Researchers have warned that big data trends discerned from social networks, like Twitter and Facebook, misrepresent the real world because they use biased information.
Computer scientists at McGill University, Montreal and Carnegie Mellon University in Pittsburgh, have discovered that social media is often guilty of “population bias,” as large sections of society are not represented by the sites.

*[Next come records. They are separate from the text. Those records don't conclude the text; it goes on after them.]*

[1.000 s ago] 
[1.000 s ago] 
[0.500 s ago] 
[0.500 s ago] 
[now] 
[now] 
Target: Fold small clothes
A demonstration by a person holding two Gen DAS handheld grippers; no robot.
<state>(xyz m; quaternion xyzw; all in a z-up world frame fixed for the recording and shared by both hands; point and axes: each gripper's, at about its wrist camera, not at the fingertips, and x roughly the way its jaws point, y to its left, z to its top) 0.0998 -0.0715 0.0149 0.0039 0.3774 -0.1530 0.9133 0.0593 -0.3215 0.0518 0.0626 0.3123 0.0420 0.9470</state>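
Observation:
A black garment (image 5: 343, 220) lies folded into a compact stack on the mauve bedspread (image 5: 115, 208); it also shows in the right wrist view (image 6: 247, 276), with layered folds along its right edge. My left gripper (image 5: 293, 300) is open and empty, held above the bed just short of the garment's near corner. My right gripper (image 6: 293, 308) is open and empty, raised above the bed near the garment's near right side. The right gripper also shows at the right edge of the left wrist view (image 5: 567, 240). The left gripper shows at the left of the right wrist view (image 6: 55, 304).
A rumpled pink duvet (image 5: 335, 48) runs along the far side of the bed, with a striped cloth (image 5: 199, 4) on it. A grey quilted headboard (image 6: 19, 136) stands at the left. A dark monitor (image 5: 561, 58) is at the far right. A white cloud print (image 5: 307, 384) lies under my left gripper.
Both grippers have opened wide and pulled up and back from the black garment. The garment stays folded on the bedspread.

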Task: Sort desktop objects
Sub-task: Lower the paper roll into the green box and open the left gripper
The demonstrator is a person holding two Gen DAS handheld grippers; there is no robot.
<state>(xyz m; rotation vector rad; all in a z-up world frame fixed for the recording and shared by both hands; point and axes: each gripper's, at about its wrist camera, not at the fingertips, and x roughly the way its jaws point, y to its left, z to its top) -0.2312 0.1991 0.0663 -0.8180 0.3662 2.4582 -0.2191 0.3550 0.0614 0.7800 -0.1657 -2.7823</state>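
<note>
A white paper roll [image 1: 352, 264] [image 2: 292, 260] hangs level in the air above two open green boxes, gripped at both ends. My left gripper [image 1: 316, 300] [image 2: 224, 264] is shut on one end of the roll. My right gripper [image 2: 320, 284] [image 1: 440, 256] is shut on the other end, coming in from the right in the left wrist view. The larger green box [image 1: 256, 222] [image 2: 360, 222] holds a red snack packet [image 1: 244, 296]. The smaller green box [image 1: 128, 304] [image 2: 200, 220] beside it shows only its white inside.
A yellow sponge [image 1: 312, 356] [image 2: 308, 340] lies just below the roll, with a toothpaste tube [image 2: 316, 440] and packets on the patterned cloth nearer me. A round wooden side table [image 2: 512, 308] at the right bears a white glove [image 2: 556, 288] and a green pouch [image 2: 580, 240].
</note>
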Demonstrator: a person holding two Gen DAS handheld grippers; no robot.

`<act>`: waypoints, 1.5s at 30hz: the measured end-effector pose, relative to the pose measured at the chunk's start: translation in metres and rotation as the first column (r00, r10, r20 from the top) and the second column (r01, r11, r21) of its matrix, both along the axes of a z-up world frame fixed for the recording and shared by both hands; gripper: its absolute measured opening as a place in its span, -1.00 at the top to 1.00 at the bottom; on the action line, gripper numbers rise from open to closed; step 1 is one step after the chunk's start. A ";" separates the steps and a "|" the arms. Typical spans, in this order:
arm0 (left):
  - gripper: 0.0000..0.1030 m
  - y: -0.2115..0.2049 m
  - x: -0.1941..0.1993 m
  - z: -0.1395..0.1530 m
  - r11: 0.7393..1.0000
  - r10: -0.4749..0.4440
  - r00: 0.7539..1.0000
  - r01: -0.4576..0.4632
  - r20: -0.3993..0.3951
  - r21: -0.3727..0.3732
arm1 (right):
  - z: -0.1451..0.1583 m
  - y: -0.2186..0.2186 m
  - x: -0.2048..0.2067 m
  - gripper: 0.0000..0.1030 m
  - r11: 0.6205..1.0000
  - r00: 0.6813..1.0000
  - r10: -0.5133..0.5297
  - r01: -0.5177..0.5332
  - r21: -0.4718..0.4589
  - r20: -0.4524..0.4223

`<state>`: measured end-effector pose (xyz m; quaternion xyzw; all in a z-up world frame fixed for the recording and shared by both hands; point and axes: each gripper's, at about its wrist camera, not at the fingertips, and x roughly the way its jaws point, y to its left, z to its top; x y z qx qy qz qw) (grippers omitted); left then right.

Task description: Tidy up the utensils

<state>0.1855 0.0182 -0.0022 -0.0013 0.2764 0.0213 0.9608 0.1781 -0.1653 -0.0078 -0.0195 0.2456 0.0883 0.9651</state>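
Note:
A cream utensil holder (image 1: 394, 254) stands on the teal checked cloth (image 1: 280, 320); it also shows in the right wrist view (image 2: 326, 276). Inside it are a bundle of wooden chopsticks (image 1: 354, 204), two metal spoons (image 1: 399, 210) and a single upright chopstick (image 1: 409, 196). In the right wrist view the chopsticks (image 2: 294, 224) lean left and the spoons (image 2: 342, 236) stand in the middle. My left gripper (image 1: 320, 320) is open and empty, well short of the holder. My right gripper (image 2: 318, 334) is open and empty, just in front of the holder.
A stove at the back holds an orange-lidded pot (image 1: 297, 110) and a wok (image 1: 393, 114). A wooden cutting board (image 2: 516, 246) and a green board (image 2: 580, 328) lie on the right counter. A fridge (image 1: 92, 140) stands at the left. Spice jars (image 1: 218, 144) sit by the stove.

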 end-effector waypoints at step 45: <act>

Only five per cent of over 65s use Twitter, for example, while Pinterest’s dominant audience is females aged 25 to 34. Even Facebook, which possess a relatively broad demographic cannot provide entirely reliable data, as there is no “dislike” button.
Dr Derek Ruths, assistant professor at McGill’s School of Computer Science, believes this misrepresentation could have a significant effect on the real world, with a huge number of research papers based on this erroneous data.
“A common assumption underlying many large-scale social media-based studies of human behaviour is that a large-enough sample of users will drown out noise introduced by peculiarities of the platform’s population,” he said. “These sampling biases are rarely corrected for, if even acknowledged.”
A website’s design can also influence people’s decisions by leading them to various links, for example, meaning social networks are also often guilty of “interest bias.”
Previous studies have been used to predict fluctuations in the stock market, the performance of Hollywood films or to justify government spending, but the latest research suggests that just because something is labelled as “big data,” doesn’t mean it should be followed blindly.